Hey all,

Thanks for the great responses so far. I've tried Paulo's advice by
adding his bit of code on the #recommended div but to no avail. It
worked somewhat, but it displayed the descriptions as more of a
tooltip rather than directly under the row of thumbnails in the area
that I'd prefer it to be. Also, since IE doesn't render a:hover
correctly, it doesn't work in that aspect.

A website that does this how I'd like is www.abum.com (Semi NWS)

I tried to replicate it by looking at that code, but can't seem to get
it right. Now quite sure what they are doing differently. If anyone
can figure it out from there, I'd really appreciate it. I feel like
I'm so close...

Also, Mou, I'd added you to our mailing list and we will alert you
when we have a beta version up and running. I've got my backend coder
working day and night on it so I'll definitely keep you in touch.

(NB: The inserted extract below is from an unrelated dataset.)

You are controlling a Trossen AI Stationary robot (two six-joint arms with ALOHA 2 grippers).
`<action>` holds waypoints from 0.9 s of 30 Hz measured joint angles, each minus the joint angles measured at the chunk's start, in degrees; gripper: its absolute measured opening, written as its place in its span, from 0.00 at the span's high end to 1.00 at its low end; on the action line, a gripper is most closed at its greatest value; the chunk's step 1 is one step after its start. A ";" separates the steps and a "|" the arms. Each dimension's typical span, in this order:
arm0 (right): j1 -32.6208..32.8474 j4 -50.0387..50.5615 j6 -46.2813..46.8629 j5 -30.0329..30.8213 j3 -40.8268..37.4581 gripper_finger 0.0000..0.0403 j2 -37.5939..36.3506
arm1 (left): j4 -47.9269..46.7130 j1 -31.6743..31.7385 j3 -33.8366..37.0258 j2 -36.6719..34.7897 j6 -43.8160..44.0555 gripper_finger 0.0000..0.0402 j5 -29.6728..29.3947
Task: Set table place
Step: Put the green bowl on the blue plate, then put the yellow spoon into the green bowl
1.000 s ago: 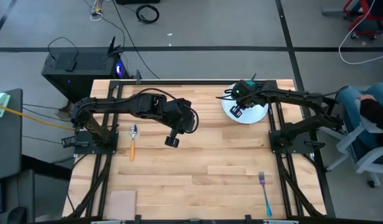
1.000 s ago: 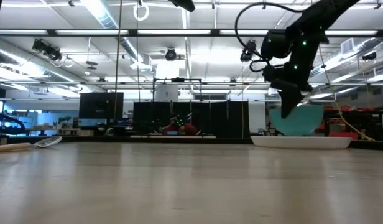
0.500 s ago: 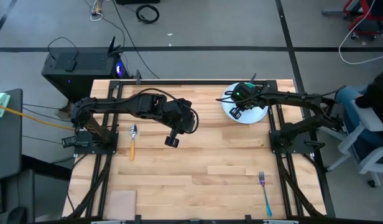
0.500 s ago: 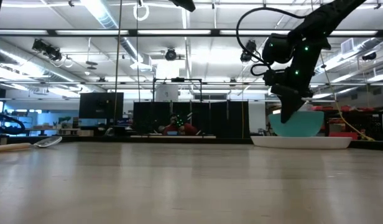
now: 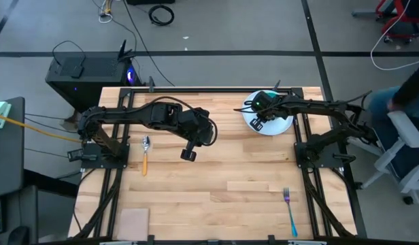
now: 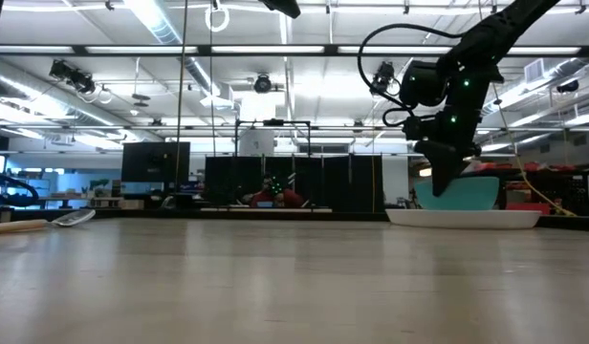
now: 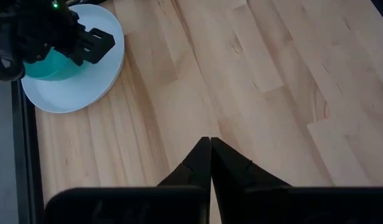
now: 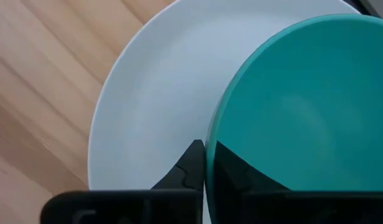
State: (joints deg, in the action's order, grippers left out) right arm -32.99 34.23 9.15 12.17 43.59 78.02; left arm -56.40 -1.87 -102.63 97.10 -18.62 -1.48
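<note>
Lifted slightly, the right tool [image 8: 205,163] stays clamped on the teal bowl's [image 8: 303,106] rim over the plate [image 8: 154,93].

A: High view?
B: Straight down, far, whole table [image 5: 216,184].
A: Low one?
B: At tabletop height, level, facing the room.
A: Wrist views?
B: Left looks across boards from farther off; right sits close.
A: Shared?
B: All four show the plate [image 5: 277,126] and bowl [image 6: 467,193].

Teal bowl [image 5: 271,116] sits on white plate [image 5: 275,128]; spoon [image 5: 145,154], fork [image 5: 290,211] lie apart.
</note>
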 joint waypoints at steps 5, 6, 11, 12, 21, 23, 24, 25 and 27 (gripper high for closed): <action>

Thanks for the help so far!

On Sep 29, 11:49 am, mou <[EMAIL PROTECTED]> wrote:
> "But i don't think your suggestion would work anyway. As far as i know,
> Hover events can be applied only to the hovered or nested elements."
>
> lol you're completely right.  I'm not sure what I was thinking -  I've
> been working with JS a bit too much recently.
>
> I agree that a CSS approach is always the first choice, although I don't
> think validation is a factor - including a .js file, as far as I know,
> will not fail you on any (x)html or css validation.
>
> If the site is launching without a single line of JS in sight, then I
> admit that it is a factor.  But if not, then using an onmouseover
> instead of a :hover isn't really a major issue.  And besides, you can
> use JS to ensure that a lack of JS isn't an issue - get your
> non-javascript enabled browser fallback code in place, then hide it with
> a document.getElementById("whatever").style.display = "none";  - so if
> JS is off, the code is displayed.  I'd rather have my site looking
> perfect for 99% of people than looking less than perfect for everyone
> because of a few paranoid visitors.
>
> I haven't had a chance to look at that tutorial you mentioned earlier on
> your site - sounds interesting, I'll jump on now and take a look  ;)
>
> P.S.  pkr - any chance of a beta invite to your site?  :)
>
> Paulo Diovani wrote:
> >> Did the original poster state he wasn't able to use JavaScript at all?
> >> If not, then perhaps a minimalist JS approach - something like the
> >> superfish or suckerfish script, to essentially fake the :hover pseudo on
> >> elements other than <a> tags.
>
> > I agree that the use os Js may easier the job, in addcition, if a Js
> > Framework get use it should work fine on every browser.
> > But sometimes it's just better to do the job with just CSS (to keep
> > the page lighter, to make it compatible with non-js capable browsers,
> > to make it w3c xompliant, etc).
>
> >> Ah-ha, yeah I missed the fact it relied on the <a>'s.  Although the
> >> suggestion would work - it just wouldn't work in IE6.
>
> > But i don't think your suggestion would work anyway. As far as i know,
> > Hover events can be applied only to the hovered or nested elements.